== Recorded information ==
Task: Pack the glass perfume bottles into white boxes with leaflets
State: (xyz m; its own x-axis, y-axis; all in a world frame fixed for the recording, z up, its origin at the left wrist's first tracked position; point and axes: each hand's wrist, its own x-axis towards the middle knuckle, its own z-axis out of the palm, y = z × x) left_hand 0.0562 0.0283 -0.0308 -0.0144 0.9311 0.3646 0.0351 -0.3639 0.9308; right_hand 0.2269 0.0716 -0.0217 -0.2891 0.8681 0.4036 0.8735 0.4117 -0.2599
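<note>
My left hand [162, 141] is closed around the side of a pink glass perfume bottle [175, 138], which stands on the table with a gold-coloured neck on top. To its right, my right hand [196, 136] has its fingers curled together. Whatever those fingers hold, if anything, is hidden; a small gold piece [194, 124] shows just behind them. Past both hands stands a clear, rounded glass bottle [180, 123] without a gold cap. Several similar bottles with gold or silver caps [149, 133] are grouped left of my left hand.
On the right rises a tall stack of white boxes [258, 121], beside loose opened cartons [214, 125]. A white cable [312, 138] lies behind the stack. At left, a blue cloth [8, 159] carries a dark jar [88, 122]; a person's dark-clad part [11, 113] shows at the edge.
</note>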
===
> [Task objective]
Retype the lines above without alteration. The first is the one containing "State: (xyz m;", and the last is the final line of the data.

> [Completed task]
State: (xyz m; its own x-axis, y-axis; all in a world frame fixed for the recording, z up, its origin at the left wrist's first tracked position; point and axes: each hand's wrist, its own x-axis towards the middle knuckle, its own z-axis out of the palm, y = z × x) left_hand 0.0562 0.0283 -0.0308 -0.0144 0.9311 0.3646 0.0351 -0.3639 0.9308; right_hand 0.2269 0.0716 -0.0217 -0.2891 0.8681 0.4036 0.8735 0.4117 -0.2599
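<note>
My left hand [162, 141] is closed around the side of a pink glass perfume bottle [175, 138], which stands on the table with a gold-coloured neck on top. To its right, my right hand [196, 136] has its fingers curled together. Whatever those fingers hold, if anything, is hidden; a small gold piece [194, 124] shows just behind them. Past both hands stands a clear, rounded glass bottle [180, 123] without a gold cap. Several similar bottles with gold or silver caps [149, 133] are grouped left of my left hand.
On the right rises a tall stack of white boxes [258, 121], beside loose opened cartons [214, 125]. A white cable [312, 138] lies behind the stack. At left, a blue cloth [8, 159] carries a dark jar [88, 122]; a person's dark-clad part [11, 113] shows at the edge.
</note>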

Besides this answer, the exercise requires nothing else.